ABOUT THIS TASK
Line by line, copy out the data below exactly.
*** Begin section ***
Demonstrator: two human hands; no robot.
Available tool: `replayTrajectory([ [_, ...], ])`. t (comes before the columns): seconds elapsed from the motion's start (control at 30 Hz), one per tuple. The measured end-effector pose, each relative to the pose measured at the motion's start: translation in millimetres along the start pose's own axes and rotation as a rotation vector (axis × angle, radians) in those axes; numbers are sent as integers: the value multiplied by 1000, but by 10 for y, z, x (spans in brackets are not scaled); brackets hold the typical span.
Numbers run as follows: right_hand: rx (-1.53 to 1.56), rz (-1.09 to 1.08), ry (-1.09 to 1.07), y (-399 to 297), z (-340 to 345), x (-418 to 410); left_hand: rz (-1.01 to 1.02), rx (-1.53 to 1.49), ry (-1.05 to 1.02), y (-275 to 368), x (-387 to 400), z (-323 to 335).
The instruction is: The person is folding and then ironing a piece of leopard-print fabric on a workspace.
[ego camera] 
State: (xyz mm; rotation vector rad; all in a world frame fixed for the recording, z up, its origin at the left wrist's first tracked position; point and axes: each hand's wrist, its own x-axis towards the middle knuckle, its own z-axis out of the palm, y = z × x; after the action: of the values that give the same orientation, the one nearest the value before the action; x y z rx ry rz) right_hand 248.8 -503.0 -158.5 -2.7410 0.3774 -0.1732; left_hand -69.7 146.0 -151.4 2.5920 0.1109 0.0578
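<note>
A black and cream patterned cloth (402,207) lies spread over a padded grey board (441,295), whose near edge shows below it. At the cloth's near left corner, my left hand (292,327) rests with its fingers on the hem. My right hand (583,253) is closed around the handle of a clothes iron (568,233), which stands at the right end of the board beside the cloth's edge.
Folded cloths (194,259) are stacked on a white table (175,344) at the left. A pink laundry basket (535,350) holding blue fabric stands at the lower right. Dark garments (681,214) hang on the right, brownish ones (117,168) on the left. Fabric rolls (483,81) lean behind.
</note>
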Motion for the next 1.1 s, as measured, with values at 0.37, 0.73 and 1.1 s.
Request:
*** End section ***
EXERCISE ANSWER
Demonstrator: two human hands; no robot.
Available tool: `replayTrajectory([ [_, ...], ])`. t (comes before the columns): seconds elapsed from the motion's start (control at 30 Hz), one per tuple. The measured end-effector pose, each relative to the pose measured at the motion's start: translation in millimetres along the start pose's own axes and rotation as a rotation vector (axis × angle, radians) in those axes; numbers are sent as integers: the value multiplied by 1000, but by 10 for y, z, x (spans in brackets are not scaled); brackets hold the typical span.
Numbers run as follows: right_hand: rx (-1.53 to 1.56), rz (-1.09 to 1.08), ry (-1.09 to 1.07), y (-399 to 297), z (-340 to 345), x (-418 to 410); left_hand: rz (-1.01 to 1.02), rx (-1.53 to 1.49), ry (-1.05 to 1.02), y (-275 to 368), x (-387 to 400), z (-323 to 335).
The instruction is: The person is folding and then ironing a piece of leopard-print fabric on a workspace.
[ego camera] 
State: (xyz mm; rotation vector rad; all in a world frame fixed for the recording, z up, its origin at the left wrist's first tracked position; point and axes: each hand's wrist, its own x-axis towards the middle knuckle, its own z-axis out of the palm, y = z × x; after the action: of the values that give the same orientation, the one nearest the value before the action; x y z rx ry rz) right_hand 248.8 -503.0 -158.5 -2.7410 0.3774 -0.1732; left_hand -69.7 146.0 -151.4 2.5920 0.1109 0.0578
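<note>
A black and cream patterned cloth (402,207) lies spread over a padded grey board (441,295), whose near edge shows below it. At the cloth's near left corner, my left hand (292,327) rests with its fingers on the hem. My right hand (583,253) is closed around the handle of a clothes iron (568,233), which stands at the right end of the board beside the cloth's edge.
Folded cloths (194,259) are stacked on a white table (175,344) at the left. A pink laundry basket (535,350) holding blue fabric stands at the lower right. Dark garments (681,214) hang on the right, brownish ones (117,168) on the left. Fabric rolls (483,81) lean behind.
</note>
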Motion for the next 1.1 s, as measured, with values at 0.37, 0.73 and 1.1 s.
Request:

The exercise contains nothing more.